Monsieur WOJCICKI travaille entre 60 et 80 heures en une semaine, c’est presque deux fois plus que pour certains autres métiers. Comme toutes les personnes qui travaillent à leur compte, en plus du travail avec les animaux il faut aussi s’occuper de la clinique, de la gestion des salariés. Tout ça prend aussi du temps.

 

Un article rédigé par Lucas, Nicholas et Raphaël (élèves en classes de 4ème), accompagnés par Guillaume VIGER (CEMEA de Normandie).

Le making of :

Lucas : La clinique vétérinaire des Bruyères est à côté du Zénith. Nous sommes allés à la clinique en prenant le bus pendant environ 25 minutes, puis nous avons marché 10 minutes. Nous avons été très bien accueillis, c’était intéressant, mais je ne voudrais pas faire ce métier de vétérinaire car il faut beaucoup d’études puis en plus je n’aime pas le sang.

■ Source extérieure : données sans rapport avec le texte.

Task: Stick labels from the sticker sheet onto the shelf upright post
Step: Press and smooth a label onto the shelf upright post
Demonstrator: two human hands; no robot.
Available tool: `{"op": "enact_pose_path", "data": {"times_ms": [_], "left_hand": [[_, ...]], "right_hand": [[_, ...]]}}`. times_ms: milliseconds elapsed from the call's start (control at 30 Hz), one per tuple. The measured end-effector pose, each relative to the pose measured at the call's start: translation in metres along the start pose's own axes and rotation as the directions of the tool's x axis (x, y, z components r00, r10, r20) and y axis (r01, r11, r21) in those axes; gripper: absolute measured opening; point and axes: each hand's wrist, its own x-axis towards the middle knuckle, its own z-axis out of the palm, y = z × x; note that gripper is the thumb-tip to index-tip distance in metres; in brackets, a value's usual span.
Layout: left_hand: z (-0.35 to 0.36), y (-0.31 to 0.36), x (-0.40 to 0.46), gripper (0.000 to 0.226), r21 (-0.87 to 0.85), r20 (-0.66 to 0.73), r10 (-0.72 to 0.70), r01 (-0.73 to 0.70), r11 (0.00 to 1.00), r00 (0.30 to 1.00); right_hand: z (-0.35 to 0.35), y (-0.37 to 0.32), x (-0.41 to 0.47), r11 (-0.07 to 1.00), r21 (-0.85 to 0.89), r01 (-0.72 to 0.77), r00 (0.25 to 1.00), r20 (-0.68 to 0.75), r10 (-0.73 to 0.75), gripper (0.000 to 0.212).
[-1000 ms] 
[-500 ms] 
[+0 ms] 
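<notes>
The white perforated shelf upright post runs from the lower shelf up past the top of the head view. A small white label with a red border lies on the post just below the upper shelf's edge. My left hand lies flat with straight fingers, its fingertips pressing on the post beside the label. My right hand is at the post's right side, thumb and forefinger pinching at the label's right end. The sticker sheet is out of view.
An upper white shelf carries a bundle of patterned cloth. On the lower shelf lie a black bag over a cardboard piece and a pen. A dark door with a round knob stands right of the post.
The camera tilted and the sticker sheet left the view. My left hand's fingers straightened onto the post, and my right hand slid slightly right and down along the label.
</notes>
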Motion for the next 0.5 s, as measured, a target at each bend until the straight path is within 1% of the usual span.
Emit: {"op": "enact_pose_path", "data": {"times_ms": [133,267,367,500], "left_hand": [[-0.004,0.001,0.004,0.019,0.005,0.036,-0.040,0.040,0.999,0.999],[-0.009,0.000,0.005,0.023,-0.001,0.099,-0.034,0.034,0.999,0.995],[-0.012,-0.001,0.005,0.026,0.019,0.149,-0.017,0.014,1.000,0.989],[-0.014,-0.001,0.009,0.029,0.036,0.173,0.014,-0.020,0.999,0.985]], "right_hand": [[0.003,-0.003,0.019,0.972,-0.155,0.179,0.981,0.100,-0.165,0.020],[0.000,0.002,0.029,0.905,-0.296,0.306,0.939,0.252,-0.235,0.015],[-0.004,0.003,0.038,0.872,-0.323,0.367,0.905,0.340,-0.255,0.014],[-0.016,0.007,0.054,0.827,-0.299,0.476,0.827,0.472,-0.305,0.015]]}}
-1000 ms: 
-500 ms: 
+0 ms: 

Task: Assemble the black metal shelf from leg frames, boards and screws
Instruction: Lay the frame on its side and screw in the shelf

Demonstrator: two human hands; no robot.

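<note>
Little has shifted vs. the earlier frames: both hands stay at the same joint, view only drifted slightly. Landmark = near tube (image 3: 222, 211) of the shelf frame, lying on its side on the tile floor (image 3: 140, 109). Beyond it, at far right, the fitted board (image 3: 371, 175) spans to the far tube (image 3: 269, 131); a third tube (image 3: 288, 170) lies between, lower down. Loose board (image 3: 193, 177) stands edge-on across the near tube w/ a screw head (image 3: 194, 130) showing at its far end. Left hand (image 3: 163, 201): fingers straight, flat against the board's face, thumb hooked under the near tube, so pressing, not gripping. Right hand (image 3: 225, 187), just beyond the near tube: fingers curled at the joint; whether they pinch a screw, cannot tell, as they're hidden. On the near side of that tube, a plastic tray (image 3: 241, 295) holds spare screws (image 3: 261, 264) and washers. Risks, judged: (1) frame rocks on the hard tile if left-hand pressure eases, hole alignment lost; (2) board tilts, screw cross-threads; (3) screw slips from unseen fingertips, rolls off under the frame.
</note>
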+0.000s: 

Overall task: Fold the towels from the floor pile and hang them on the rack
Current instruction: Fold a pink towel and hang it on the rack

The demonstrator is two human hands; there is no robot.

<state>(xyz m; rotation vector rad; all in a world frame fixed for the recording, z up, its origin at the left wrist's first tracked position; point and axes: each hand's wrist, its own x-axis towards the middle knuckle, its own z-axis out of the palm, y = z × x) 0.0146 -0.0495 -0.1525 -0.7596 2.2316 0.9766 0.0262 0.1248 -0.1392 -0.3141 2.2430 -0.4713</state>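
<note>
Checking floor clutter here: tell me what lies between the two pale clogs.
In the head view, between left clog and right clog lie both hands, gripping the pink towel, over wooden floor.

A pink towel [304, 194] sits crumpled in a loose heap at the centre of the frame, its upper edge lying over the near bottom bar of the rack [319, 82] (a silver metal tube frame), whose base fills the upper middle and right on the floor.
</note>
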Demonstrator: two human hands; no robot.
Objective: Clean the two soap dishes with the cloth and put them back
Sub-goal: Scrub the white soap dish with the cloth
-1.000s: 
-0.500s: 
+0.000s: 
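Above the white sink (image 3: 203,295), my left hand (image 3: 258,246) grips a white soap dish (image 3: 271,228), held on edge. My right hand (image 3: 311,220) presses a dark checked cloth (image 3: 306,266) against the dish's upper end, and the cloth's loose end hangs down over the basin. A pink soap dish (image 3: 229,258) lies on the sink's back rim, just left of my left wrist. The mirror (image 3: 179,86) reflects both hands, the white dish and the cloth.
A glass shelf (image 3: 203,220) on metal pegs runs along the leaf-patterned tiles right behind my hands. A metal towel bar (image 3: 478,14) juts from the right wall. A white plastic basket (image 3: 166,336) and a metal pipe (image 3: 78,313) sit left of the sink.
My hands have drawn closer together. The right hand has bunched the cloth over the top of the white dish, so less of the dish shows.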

Raphaël : La sortie m’a fait ouvrir les yeux sur le métier que je veux faire plus tard et ça m’a beaucoup plu !

Nicholas : J’ai bien aimé la sortie à la clinique, mais ça a pris du temps pour y aller. C’était bien une fois qu’on est arrivés, Monsieur WOJCICKI nous a bien accueillis, nous sommes allés dans sa salle de consultation et nous lui avons posé toutes nos questions. Il nous a répondu clairement.